__BRIEF__.
From the entries below, report how many lines contain the string "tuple". Only the number is wanted.

__ENTRIES SHOWN__.
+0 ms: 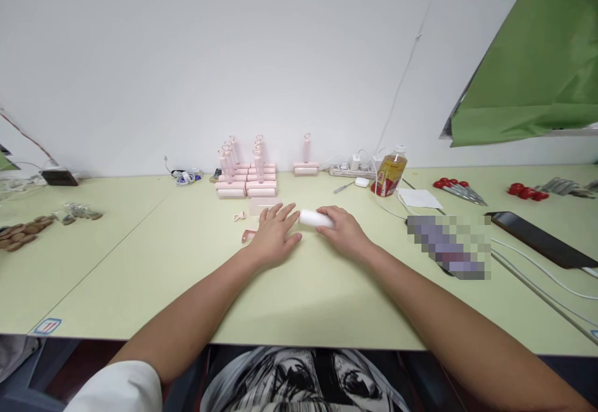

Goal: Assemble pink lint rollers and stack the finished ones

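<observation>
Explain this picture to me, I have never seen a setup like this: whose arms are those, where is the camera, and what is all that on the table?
There is no machine here. The camera sits on a person's head and looks forward and down, so both bare arms are the wearer's own. The left hand lies flat and open on the pale green table. The right hand rests on a small white cylindrical roll, its fingers over one end; whether it truly grips it is unclear. Behind the hands stands a stack of pink plastic rollers with upright handles, and small pink plastic pieces lie beside the left hand. Farther right are a bottle of amber liquid, a white power strip and red-handled metal tools.
</observation>
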A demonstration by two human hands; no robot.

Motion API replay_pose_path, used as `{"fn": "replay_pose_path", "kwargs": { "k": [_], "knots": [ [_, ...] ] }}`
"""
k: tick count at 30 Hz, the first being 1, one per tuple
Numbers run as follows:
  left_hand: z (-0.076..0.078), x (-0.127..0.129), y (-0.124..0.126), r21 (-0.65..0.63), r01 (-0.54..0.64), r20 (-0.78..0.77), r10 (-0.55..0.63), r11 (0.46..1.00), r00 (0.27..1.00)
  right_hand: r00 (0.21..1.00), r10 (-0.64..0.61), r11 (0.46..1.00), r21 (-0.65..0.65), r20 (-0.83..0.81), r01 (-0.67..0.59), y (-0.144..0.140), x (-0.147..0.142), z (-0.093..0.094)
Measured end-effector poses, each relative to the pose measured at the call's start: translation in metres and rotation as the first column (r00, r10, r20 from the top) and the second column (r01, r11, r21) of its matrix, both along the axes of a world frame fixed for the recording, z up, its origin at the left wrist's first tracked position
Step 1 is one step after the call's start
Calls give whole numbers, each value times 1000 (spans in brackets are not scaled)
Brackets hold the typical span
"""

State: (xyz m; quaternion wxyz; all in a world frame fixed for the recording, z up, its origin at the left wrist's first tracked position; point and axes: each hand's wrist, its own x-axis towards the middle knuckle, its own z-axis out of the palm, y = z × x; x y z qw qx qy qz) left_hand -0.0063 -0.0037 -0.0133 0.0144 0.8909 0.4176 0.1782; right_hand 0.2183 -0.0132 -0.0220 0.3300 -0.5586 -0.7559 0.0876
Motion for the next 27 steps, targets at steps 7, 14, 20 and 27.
{"fn": "replay_pose_path", "kwargs": {
  "k": [7,14,20,27],
  "knots": [
    [-1,-5,5,-12,-64,-29,64,998,998,989,36,997,-66,144,-26,12,5,-6],
    [3,-18,15,-3,-139,-3,139,990,990,985,58,994,-98,161,-43,18,7,-11],
    [7,-27,23,15,-199,82,197,980,977,992,22,992,-126,124,-7,12,8,-9],
    [17,-74,62,27,-543,238,522,839,819,991,-123,980,-149,44,129,12,25,0]
  ]
}}
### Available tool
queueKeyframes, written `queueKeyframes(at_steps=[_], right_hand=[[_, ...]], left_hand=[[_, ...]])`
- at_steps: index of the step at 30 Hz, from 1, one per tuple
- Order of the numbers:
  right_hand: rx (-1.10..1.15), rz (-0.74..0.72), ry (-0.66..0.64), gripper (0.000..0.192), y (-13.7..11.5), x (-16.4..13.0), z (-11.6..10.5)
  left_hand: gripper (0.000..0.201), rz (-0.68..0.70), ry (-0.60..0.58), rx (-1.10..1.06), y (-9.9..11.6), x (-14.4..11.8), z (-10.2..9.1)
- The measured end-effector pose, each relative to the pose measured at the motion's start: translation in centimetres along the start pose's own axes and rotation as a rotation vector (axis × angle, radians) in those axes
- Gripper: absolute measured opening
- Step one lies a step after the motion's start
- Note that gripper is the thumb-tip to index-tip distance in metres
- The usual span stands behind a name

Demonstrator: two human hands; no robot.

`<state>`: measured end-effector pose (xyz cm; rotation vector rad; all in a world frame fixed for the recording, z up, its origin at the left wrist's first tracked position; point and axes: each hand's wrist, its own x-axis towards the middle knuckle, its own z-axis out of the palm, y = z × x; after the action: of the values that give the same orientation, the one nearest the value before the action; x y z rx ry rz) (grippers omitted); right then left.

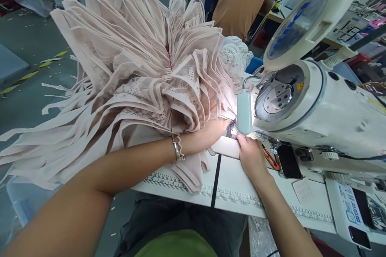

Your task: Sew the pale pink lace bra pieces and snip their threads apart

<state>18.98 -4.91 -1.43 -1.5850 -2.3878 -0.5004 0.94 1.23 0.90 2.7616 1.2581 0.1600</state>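
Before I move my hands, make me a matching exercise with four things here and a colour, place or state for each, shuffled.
Things:
1. Fabric pieces
2. Lamp
3. Round cover
4. Left hand

Descriptions:
A. Swung open
B. Silver bracelet at its wrist
C. Pale pink, heaped together
D. Pale green, on a bent metal neck

Pairs: 1-C, 2-D, 3-A, 4-B
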Motion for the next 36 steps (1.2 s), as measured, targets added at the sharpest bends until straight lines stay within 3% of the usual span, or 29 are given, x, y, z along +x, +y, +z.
queueKeyframes(at_steps=[8,16,19,23,25,29,36], right_hand=[[-0.063,0.078,-0.061,0.052,0.2,-1.0,0.5],[0.106,0.083,-0.073,0.053,0.6,-0.9,0.2],[0.04,0.144,-0.187,0.055,-0.1,-0.7,-0.3],[-0.026,0.196,-0.282,0.058,-1.1,-0.3,-1.0],[-0.051,0.197,-0.316,0.058,-1.3,-0.2,-1.2],[-0.093,0.205,-0.405,0.059,-1.5,-0.1,-1.4],[-0.106,0.232,-0.473,0.065,-1.8,-0.1,-1.5]], left_hand=[[0.027,-0.01,0.022,0.048,0.0,-0.5,0.1],[0.024,0.14,0.237,0.224,-0.9,-3.1,0.9],[0.026,0.227,0.383,0.231,-1.1,-4.0,0.6],[0.027,0.285,0.745,0.291,-0.9,-4.4,0.5],[0.025,0.362,0.833,0.288,-0.8,-4.4,0.6],[0.025,0.494,0.794,0.316,-0.6,-4.2,1.0],[0.025,0.521,0.728,0.342,-0.5,-4.2,1.6]])
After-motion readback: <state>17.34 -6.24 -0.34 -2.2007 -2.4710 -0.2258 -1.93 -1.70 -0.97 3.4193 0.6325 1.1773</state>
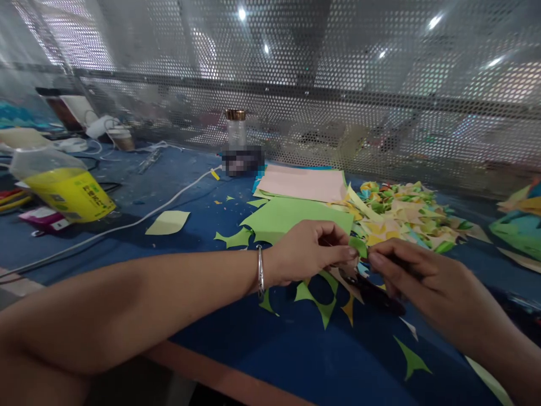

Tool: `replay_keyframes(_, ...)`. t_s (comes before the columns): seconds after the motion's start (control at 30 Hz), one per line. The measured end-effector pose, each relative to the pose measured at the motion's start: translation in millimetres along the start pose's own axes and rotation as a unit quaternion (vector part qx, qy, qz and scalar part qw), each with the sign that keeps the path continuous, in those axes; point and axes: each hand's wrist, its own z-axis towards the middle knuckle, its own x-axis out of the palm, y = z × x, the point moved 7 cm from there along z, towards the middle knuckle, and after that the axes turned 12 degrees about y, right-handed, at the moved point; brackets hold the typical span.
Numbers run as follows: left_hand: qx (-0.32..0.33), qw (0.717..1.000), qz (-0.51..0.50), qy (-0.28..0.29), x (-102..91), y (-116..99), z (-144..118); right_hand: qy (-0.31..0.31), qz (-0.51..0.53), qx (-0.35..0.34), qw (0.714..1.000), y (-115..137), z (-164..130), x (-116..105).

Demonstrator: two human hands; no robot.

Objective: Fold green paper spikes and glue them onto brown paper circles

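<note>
My left hand (310, 250), with a silver bangle (260, 270) on the wrist, pinches a small green paper piece (358, 246) between thumb and fingertips above the blue table (177, 192). My right hand (416, 276) meets it from the right, its fingertips on the same green piece. Something dark, possibly scissors (376, 296), lies under the right hand; I cannot tell if it is gripped. A green paper sheet (291, 217) lies just behind my left hand.
Green cut-off scraps (321, 301) litter the table below my hands. A pile of coloured paper shapes (401, 217) sits behind right, pink sheets (304, 183) behind centre. A yellow container (70, 192), white cable (139, 220) and jar (235, 128) stand left and back, before a perforated metal screen (338, 84).
</note>
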Motion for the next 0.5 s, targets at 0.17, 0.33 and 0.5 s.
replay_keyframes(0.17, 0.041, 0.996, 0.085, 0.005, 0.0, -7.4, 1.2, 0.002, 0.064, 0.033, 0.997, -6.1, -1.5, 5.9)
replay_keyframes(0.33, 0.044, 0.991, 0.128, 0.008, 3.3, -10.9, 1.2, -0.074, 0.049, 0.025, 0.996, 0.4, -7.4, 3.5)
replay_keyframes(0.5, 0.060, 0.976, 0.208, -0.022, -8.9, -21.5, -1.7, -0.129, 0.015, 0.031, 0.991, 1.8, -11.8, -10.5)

__YOUR SOLUTION__.
2